_Records for processing_

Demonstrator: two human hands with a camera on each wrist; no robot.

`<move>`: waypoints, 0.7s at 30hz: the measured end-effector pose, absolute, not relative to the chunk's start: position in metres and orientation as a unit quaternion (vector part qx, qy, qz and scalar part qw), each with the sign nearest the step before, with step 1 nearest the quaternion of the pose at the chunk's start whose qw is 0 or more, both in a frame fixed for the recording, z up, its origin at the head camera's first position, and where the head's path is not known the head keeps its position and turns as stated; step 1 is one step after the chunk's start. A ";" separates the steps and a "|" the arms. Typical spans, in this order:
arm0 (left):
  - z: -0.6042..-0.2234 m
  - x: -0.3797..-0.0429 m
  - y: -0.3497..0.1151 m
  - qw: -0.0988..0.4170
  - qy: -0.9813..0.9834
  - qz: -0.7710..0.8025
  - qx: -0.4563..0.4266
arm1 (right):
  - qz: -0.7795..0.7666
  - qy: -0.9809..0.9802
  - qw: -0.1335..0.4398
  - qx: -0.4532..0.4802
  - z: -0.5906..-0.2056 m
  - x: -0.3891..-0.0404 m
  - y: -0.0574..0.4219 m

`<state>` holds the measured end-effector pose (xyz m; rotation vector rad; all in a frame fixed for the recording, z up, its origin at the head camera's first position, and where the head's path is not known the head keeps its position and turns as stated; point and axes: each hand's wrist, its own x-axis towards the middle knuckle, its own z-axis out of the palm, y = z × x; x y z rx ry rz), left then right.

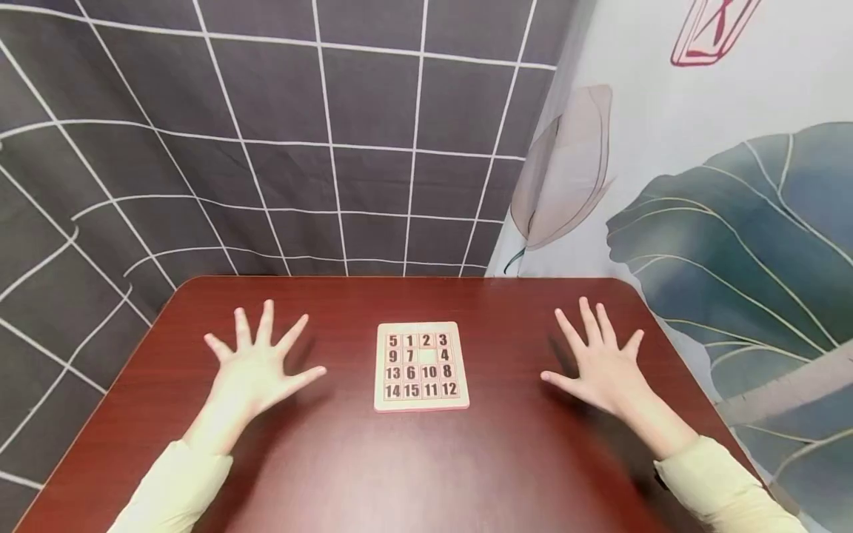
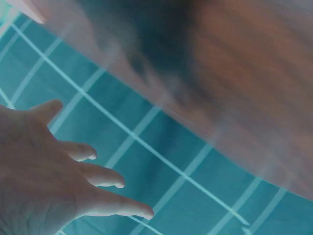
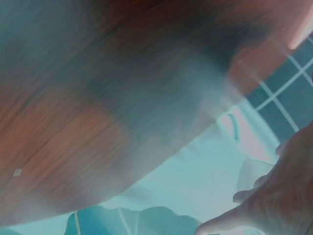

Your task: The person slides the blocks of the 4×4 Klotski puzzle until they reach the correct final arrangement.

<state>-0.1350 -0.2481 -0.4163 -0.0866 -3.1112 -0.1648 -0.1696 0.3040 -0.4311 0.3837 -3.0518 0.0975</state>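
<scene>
A square number sliding puzzle (image 1: 422, 400) with a pale frame lies flat near the middle of the table. Its tiles carry dark numerals, and one gap shows in the second row, between 7 and 4. To its left, my left hand (image 1: 256, 374) is held over the table with fingers spread and straight, apart from the puzzle. My right hand (image 1: 603, 370) is spread the same way on the other side, holding nothing. Each wrist view shows its hand, the left hand (image 2: 44, 171) and the right hand (image 3: 279, 200), with extended fingers; a pale edge at the top corner is probably the puzzle.
The reddish-brown table (image 1: 426, 466) has rounded far corners. Behind it hangs a dark curtain (image 1: 266, 96) with white grid lines. A pale curtain (image 1: 666, 111) with leaf prints hangs at the right, along the table's side.
</scene>
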 end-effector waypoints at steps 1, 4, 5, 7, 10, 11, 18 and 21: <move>-0.417 -0.134 -0.250 0.008 -0.998 -0.054 -0.023 | 0.031 -0.991 0.030 0.125 -0.432 -0.172 0.304; -0.419 -0.132 -0.257 -0.005 -0.998 -0.058 -0.009 | 0.032 -0.991 0.024 0.127 -0.434 -0.181 0.306; -0.419 -0.132 -0.259 -0.009 -0.998 -0.060 -0.005 | 0.032 -0.991 0.022 0.128 -0.435 -0.184 0.306; -0.419 -0.131 -0.261 -0.012 -0.998 -0.064 -0.001 | 0.033 -0.991 0.019 0.129 -0.435 -0.189 0.307; -0.419 -0.131 -0.262 -0.013 -0.998 -0.063 -0.001 | 0.032 -0.991 0.017 0.129 -0.436 -0.193 0.308; -0.420 -0.132 -0.262 -0.012 -0.998 -0.062 -0.001 | 0.031 -0.991 0.016 0.130 -0.437 -0.194 0.308; -0.424 -0.136 -0.261 0.006 -0.999 -0.053 -0.014 | 0.031 -0.990 0.001 0.136 -0.440 -0.200 0.303; -0.427 -0.138 -0.258 0.021 -0.998 -0.052 -0.027 | 0.044 -0.989 0.000 0.144 -0.440 -0.201 0.298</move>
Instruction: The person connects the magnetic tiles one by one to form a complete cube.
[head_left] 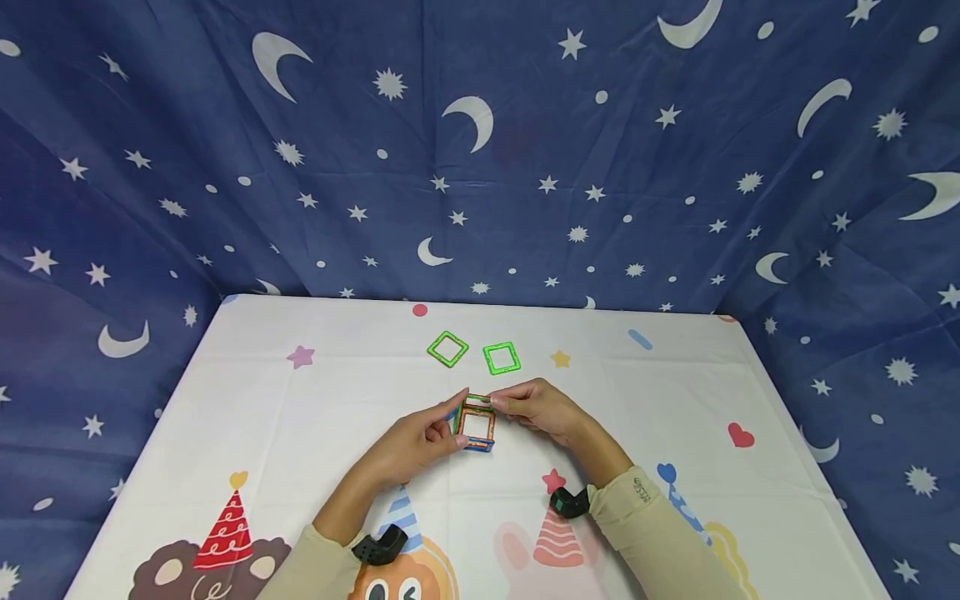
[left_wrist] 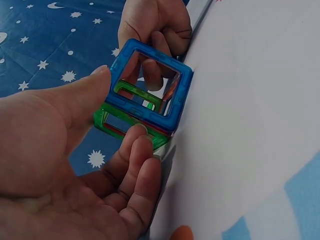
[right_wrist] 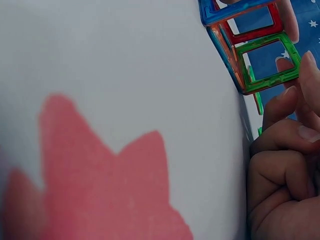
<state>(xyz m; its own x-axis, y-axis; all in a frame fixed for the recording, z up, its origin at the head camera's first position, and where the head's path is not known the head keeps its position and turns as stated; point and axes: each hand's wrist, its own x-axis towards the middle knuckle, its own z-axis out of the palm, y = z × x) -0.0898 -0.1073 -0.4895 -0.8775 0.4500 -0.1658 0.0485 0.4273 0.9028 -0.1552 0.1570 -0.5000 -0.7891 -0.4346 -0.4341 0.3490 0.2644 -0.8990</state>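
Observation:
Near the middle of the table, a small box-like build of square magnetic tiles (head_left: pixel 480 445) stands between both hands. My left hand (head_left: pixel 415 443) holds its left side, thumb at one edge and fingertips at another. In the left wrist view, a blue tile (left_wrist: pixel 183 95) faces the camera, with a green one (left_wrist: pixel 107 121) adjoining it. My right hand (head_left: pixel 551 411) pinches a green square tile (right_wrist: pixel 272 80) by its edge at the far right of the build. The right wrist view also shows a red tile (right_wrist: pixel 250 35) and a blue one (right_wrist: pixel 232 13) joined there.
Two loose green square tiles (head_left: pixel 438 341) lie flat beyond the hands, the right one (head_left: pixel 487 361) close beside the other. The white tablecloth (head_left: pixel 360 375) carries printed stars and party-hat animals. A blue star-patterned curtain (head_left: pixel 480 242) rises behind the table's back edge.

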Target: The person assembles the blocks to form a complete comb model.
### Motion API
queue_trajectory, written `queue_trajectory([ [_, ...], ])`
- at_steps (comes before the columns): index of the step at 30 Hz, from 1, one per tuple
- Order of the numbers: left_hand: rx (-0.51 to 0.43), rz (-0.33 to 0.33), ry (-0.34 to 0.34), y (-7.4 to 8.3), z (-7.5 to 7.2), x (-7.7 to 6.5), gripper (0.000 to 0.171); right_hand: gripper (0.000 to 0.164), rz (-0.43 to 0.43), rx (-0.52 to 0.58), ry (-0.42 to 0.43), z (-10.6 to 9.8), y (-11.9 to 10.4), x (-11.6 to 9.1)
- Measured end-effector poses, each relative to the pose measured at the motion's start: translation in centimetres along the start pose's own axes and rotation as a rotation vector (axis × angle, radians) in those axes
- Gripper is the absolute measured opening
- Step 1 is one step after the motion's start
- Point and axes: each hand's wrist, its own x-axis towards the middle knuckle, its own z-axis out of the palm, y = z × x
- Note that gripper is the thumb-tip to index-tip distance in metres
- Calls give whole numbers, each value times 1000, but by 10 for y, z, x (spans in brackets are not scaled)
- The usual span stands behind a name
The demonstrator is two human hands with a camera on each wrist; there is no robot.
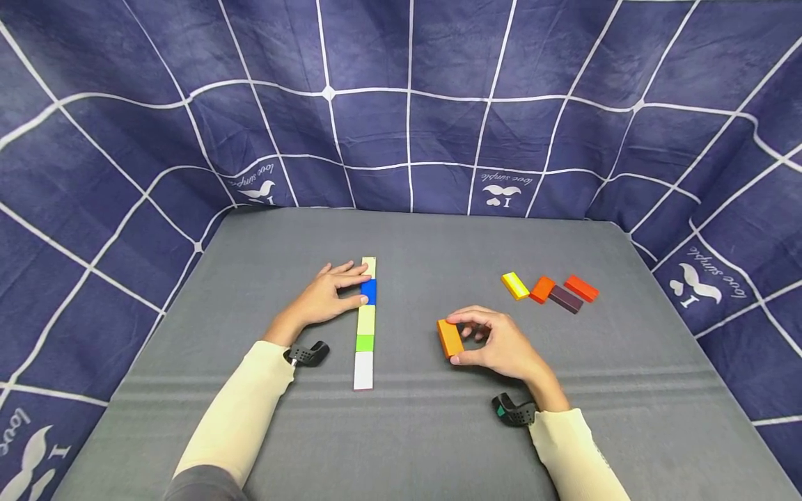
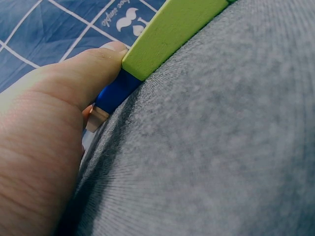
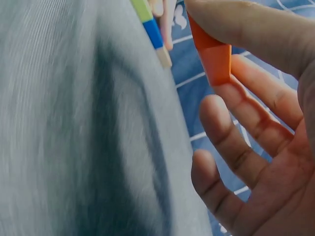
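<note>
A straight row of flat blocks runs away from me left of centre: a white block (image 1: pixel 363 370) nearest, then a green block (image 1: pixel 365 343), a pale yellow block (image 1: pixel 366 320), a blue block (image 1: pixel 368 292) and a cream block (image 1: pixel 369 265) at the far end. My left hand (image 1: pixel 322 296) rests along the row's left side, fingers fairly straight, thumb and index finger touching it around the blue block. To the right, my right hand (image 1: pixel 498 341) pinches an orange block (image 1: pixel 450 338) between thumb and fingers. In the right wrist view this orange block (image 3: pixel 214 56) appears above the curled lower fingers.
Farther right on the grey tabletop (image 1: pixel 432 438) lie a yellow block (image 1: pixel 516 285), an orange-red block (image 1: pixel 541 289), a dark purple block (image 1: pixel 566 299) and a red block (image 1: pixel 582 287). A blue curtain (image 1: pixel 451 132) with white lines surrounds the far edge and sides.
</note>
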Motion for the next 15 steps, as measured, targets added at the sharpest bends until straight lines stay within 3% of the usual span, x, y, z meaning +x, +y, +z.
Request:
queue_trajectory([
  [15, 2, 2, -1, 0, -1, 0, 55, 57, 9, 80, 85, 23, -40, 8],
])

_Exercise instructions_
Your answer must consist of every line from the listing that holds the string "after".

_Task answer_
`<move>`: waypoints, 0.7s at 30hz: the measured end-effector pose, absolute, not relative to the chunk's start: position in metres and orientation as a unit quaternion (vector part qx, qy, qz and scalar part qw), each with the sign nearest the step before, with step 1 nearest the quaternion of the pose at the chunk's start whose qw is 0 or more, both in a frame fixed for the recording, z up, its origin at the head camera's first position, and where the head's path is not known the head keeps its position and turns as stated; step 1 is one step after the chunk's start. A ";" separates the steps and a "|" the arms. Typical spans, in this order:
- Step 1 is one step after the motion's start

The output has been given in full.